Prison for profiteers as prices plummet

Editorial note: If you have not yet read our mission statement above, please do so in order that you can put our blogs in context. 

20 November 2013

Exemplary news from Bolivarian socialist Venezuela.

The government has just jailed 100 businessmen for profiteering.

What a contrast with the limp-wristed response of capitalist Angl0-Saxon governments to the profiteering which triggered the international economic slump and banking meltdown from 2007 to 2011.

At the core of the crisis in the north was the fraudulent repackaging by banksters of dodgy non-performing mortgages so that they could be sold as bona-fide blue-chip securities on the financial markets.

How many banksters have gone to jail following the resultant near-collapse of the world economy?

To our knowledge, none.
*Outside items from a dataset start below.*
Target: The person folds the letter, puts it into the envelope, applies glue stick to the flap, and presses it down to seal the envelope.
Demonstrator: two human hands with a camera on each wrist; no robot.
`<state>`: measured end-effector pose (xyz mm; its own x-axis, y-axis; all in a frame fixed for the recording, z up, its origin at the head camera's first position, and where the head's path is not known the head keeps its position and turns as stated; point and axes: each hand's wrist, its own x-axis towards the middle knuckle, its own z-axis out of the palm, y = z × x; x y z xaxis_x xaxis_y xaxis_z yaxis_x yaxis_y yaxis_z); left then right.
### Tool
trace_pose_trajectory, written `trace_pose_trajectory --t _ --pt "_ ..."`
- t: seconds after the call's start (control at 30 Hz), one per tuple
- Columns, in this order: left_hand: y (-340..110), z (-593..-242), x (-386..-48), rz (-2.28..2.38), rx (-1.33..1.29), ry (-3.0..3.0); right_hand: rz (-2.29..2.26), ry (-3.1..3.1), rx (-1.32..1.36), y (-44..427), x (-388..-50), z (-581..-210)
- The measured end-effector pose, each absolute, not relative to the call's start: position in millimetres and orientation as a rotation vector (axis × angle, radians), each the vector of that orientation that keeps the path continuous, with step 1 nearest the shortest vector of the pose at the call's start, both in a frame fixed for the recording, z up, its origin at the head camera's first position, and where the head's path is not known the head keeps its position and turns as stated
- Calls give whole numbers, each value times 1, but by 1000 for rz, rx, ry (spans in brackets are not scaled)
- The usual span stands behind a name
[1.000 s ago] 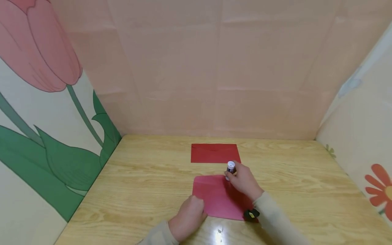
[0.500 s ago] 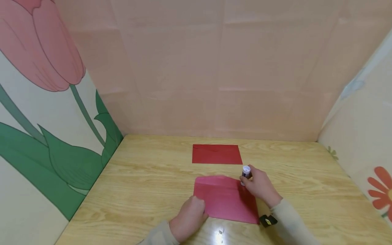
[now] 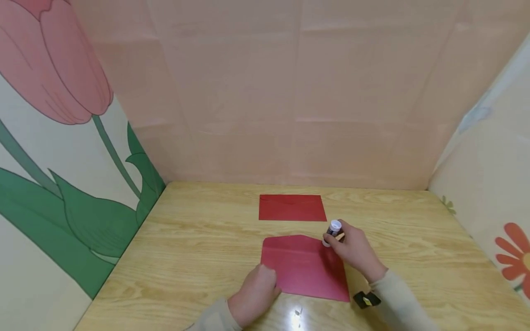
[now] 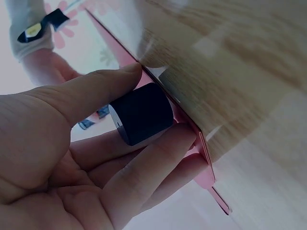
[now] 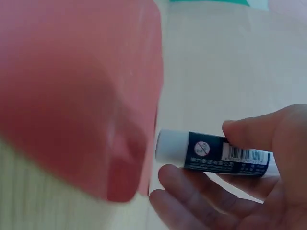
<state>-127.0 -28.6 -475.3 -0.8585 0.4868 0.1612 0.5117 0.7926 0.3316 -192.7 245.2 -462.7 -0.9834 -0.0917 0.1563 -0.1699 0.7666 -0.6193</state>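
Observation:
A pink-red envelope (image 3: 308, 273) lies on the table with its flap spread away from the person. My right hand (image 3: 359, 255) grips a dark-labelled glue stick (image 3: 332, 232) at the flap's right end. In the right wrist view the white end of the glue stick (image 5: 218, 153) is close to the flap's edge; whether it touches cannot be told. My left hand (image 3: 256, 292) is at the envelope's lower left corner. The left wrist view shows a black cap (image 4: 144, 115) held between its thumb and fingers, with fingertips against the envelope (image 4: 204, 139).
A second, darker red envelope (image 3: 291, 208) lies flat farther back on the wooden table (image 3: 198, 239). A pinkish wall covering (image 3: 290, 115) rises behind the table. A black strap piece with a yellow mark (image 3: 366, 299) hangs by the right wrist.
My right hand has moved rightward along the flap with the glue stick, from right of its middle to its right end, and the stick now leans more. The left hand stays at the corner.

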Motion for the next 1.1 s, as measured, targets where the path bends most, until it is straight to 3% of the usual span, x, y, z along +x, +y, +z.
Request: trace_pose_trajectory --t 0.33,0.7,1.1 --pt "-27 -473 -129 -634 -796 -2968 795 -2980 70 254 -188 -459" --pt "-41 -459 -148 -952 -814 -3012 1134 -2690 360 245 -188 -449" --pt "-56 -437 -169 -2070 -597 -2579 1673 -2600 302 210 -170 -426"
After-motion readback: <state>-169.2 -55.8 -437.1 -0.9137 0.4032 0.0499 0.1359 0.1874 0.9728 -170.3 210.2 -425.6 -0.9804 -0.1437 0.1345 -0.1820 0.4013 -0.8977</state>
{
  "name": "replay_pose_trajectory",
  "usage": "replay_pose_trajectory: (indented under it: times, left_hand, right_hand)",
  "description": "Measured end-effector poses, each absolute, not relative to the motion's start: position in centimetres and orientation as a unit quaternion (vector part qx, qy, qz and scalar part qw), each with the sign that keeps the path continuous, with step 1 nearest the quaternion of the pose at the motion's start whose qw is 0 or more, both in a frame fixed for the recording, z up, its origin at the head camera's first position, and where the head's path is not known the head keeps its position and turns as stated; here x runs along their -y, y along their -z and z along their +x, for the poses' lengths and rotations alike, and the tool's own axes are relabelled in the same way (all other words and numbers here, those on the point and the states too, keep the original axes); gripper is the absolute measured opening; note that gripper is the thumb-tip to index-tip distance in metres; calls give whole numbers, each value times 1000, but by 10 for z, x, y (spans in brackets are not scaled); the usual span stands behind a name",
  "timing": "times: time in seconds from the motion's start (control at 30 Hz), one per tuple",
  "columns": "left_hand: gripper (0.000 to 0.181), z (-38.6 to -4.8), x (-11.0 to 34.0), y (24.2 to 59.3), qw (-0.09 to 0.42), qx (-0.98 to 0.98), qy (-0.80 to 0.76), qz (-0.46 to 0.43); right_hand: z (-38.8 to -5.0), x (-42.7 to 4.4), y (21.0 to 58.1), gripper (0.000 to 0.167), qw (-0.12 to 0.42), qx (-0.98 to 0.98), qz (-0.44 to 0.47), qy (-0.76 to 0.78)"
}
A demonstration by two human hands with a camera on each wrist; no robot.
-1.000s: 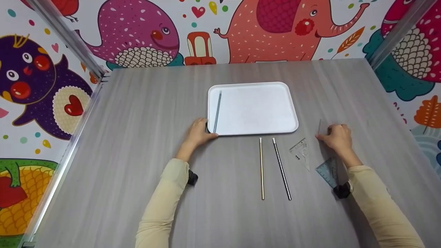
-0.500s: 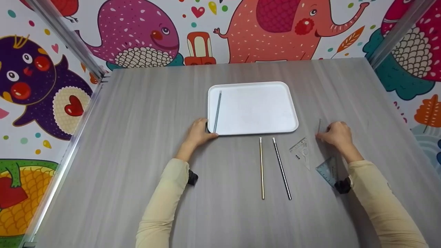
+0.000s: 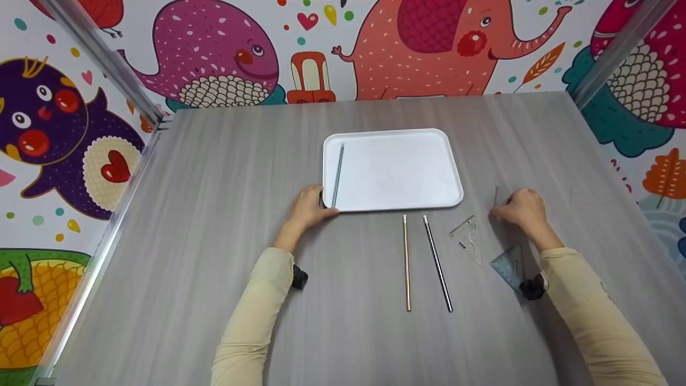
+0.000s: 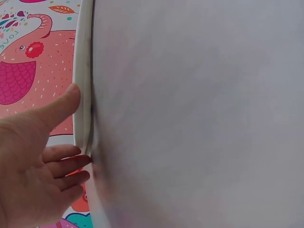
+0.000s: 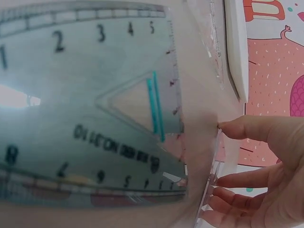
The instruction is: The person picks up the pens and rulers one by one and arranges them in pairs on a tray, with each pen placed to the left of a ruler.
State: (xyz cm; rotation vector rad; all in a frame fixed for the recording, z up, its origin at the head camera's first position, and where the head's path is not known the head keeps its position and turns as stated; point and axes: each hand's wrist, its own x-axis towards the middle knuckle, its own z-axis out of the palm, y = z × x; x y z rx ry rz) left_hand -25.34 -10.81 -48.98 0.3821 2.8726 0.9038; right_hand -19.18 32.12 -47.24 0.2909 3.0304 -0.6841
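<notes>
Within 1 second, turned the strip (image 3: 496, 196) nearly edge-on in the pinching grip of the right hand (image 3: 522, 208), right of the tray (image 3: 399, 171), seemingly prised off the tabletop (image 3: 214, 203); kept the left hand (image 3: 307, 207) holding the tray's corner.

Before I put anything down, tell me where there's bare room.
Free: the tray right of its grey pencil; the table left of the left hand. Crowded: the tray's near side, with a gold pencil, dark pencil, clear set square and, by the right hand, a bluish set square.
</notes>
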Motion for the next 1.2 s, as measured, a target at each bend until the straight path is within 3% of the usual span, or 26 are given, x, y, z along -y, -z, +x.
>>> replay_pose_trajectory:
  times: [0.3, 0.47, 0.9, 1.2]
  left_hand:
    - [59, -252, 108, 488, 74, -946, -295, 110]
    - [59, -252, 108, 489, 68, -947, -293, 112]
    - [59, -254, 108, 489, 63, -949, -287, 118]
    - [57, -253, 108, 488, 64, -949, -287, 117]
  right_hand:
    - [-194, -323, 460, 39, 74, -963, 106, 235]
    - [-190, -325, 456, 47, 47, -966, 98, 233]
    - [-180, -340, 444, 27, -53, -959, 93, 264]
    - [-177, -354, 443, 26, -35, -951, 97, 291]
Least of all those bank kahunas who were each paid a king’s ransom in bonuses and salaries to ensure that their businesses stayed shipshape.

In Venezula, however, they do things differently.

President Nicolás Maduro is taking a leaf out of Lenin’s book. After the overthrow of the Romanovs in 1917, the Communist leader launched a campaign to dispossess the rich farmers, the kulaks, who for decades had grown fat on the backs of the serfs.

“We can’t just close businesses,” Maduro said in a televised speech on 10 November. “The owners have to go to jail.”

He has described businessmen who exploited Venezuelans with unjustified price hikes as “unscrupulous criminals”.

Maduro first cracked down by arresting the managers of an electronics chain that was charging 54 000 bolivars (around $ 8 636 or £ 5 350) for a washing machine. Soldiers from the national guard then occupied the stores and forced a dramatic markdown in prices. A fridge that the chain had been selling for 50 000 bolivars was reduced to 16 000.

Maduro has warned that his crackdown on electronics stores is just the “tip of the iceberg” in a nationwide drive against speculators. Shoes and clothes shops are apparently next in the firing line.

Antigone1984:

Hats off to Nicolás Maduro, who is proving a worthy successor to the late Hugo Chávez, president of Venezuela from 1999 until his death last March. Maduro took over in April.

According to press reports, with the annual rate of inflation at over 50 %, Maduro’s decision to send in the troops to force price-cuts has proved popular, at least for the time being.

A report in the London Guardian on 16 November 2013 says: “For many people, buying a refrigerator or a wide-screen TV was a distant dream that Maduro has now made possible.”

However, there are clouds on the horizon.

First, there is the distinct possibility that businesses, fearing that they will have to sell at sacrificial prices, may decide not to replenish inventories in the short-term with a resultant drying-up in the supply of goods.

Secondly, while stocks of imported goods have so far been plentiful, sucked in by the lure of high profit margins, there are widespread shortages of locally produced staples, such as sugar, milk and flour, where suppliers lack the same opportunity to make a fast buck. Unless dealt with urgently, this could easily led to serious social unrest.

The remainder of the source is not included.